Scan the lines below and report each one containing "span" by copying it.

**RECORDS PROVIDED:**
----

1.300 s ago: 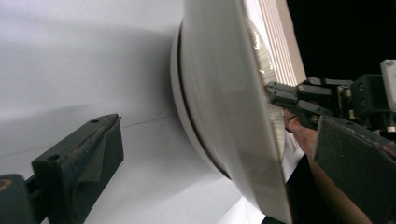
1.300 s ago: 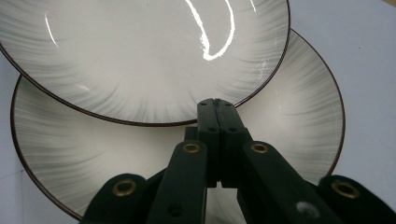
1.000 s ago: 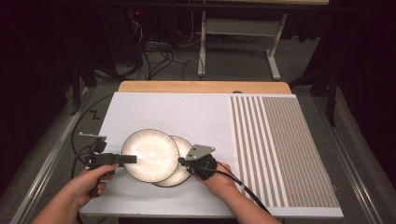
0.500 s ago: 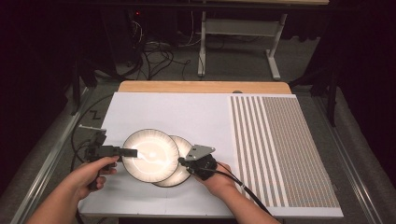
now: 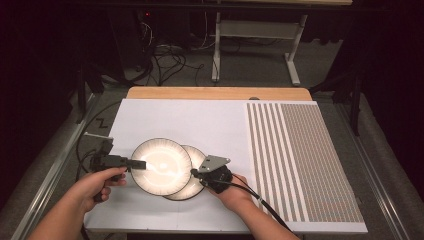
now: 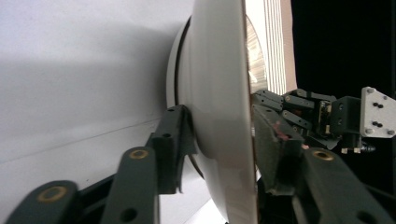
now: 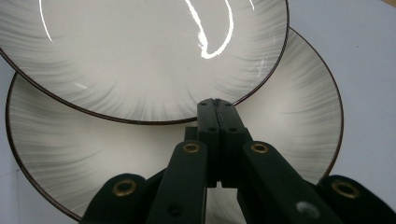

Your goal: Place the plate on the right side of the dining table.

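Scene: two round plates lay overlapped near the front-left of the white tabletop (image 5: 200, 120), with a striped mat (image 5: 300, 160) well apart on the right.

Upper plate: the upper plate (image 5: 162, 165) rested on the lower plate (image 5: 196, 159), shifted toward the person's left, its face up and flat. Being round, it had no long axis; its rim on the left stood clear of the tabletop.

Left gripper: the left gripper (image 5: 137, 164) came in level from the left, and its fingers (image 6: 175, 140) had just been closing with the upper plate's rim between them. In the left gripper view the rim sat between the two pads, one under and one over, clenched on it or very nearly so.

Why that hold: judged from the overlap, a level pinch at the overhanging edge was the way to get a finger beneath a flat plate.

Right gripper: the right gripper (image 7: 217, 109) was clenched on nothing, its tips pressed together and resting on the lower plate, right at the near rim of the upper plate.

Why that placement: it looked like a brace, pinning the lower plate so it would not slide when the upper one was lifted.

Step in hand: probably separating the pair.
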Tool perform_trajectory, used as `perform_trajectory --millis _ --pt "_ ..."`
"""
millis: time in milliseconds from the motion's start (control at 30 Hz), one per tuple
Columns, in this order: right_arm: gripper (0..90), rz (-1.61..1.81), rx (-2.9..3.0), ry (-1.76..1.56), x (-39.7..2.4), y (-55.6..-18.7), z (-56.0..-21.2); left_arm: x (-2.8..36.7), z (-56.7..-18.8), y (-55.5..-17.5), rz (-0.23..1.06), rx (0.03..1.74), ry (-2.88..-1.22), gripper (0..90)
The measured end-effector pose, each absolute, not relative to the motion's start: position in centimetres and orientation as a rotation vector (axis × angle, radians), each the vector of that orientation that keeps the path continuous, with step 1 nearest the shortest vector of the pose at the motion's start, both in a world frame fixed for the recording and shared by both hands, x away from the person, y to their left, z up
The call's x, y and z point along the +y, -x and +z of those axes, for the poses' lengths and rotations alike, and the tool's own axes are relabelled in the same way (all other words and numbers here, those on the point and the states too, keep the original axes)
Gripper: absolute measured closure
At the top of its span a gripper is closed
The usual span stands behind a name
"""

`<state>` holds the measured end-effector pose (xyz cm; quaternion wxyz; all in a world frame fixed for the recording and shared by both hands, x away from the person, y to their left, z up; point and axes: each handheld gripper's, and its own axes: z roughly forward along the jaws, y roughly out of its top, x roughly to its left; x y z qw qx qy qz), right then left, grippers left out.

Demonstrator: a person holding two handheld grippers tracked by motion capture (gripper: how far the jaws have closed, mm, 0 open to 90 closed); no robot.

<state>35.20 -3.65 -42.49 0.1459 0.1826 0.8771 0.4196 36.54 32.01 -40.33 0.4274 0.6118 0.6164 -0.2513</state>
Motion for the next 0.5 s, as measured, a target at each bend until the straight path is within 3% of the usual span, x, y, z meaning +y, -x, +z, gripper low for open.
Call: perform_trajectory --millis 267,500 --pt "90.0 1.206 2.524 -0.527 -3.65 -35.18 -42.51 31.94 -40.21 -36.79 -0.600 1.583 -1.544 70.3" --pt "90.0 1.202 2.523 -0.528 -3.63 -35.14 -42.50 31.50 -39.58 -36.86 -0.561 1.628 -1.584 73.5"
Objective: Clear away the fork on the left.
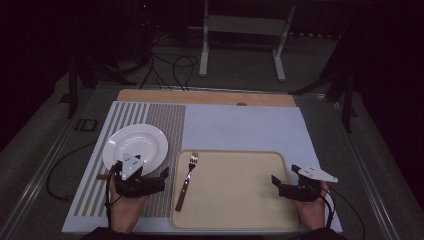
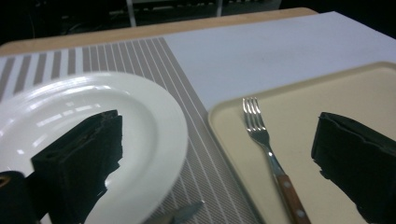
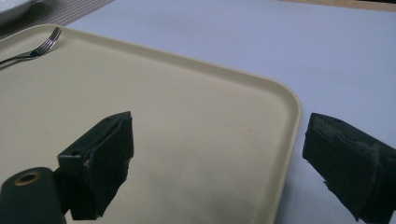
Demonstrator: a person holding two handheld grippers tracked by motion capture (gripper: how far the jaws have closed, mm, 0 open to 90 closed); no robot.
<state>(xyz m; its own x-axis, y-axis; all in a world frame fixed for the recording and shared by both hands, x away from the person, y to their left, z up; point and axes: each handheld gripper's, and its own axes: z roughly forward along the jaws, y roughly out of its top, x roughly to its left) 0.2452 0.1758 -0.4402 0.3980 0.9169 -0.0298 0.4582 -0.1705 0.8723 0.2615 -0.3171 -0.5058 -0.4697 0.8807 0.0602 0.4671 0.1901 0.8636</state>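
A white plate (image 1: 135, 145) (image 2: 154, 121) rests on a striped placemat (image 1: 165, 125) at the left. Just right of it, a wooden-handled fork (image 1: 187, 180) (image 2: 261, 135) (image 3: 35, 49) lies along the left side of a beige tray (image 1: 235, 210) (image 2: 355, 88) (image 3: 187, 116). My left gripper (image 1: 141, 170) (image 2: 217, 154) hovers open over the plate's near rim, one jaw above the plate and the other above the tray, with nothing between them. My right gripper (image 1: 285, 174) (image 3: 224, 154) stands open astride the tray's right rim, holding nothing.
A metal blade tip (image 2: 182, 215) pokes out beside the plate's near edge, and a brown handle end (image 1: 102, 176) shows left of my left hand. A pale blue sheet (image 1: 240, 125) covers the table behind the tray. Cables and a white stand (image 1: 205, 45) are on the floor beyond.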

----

**TASK RESULT:**
At the top of its span a gripper is closed
The usual span stands behind a name
Motion for the next 0.5 s, as measured, a target at each bend until the straight path is within 3% of the usual span, x, y, z meaning +y, -x, +z, gripper low for open.

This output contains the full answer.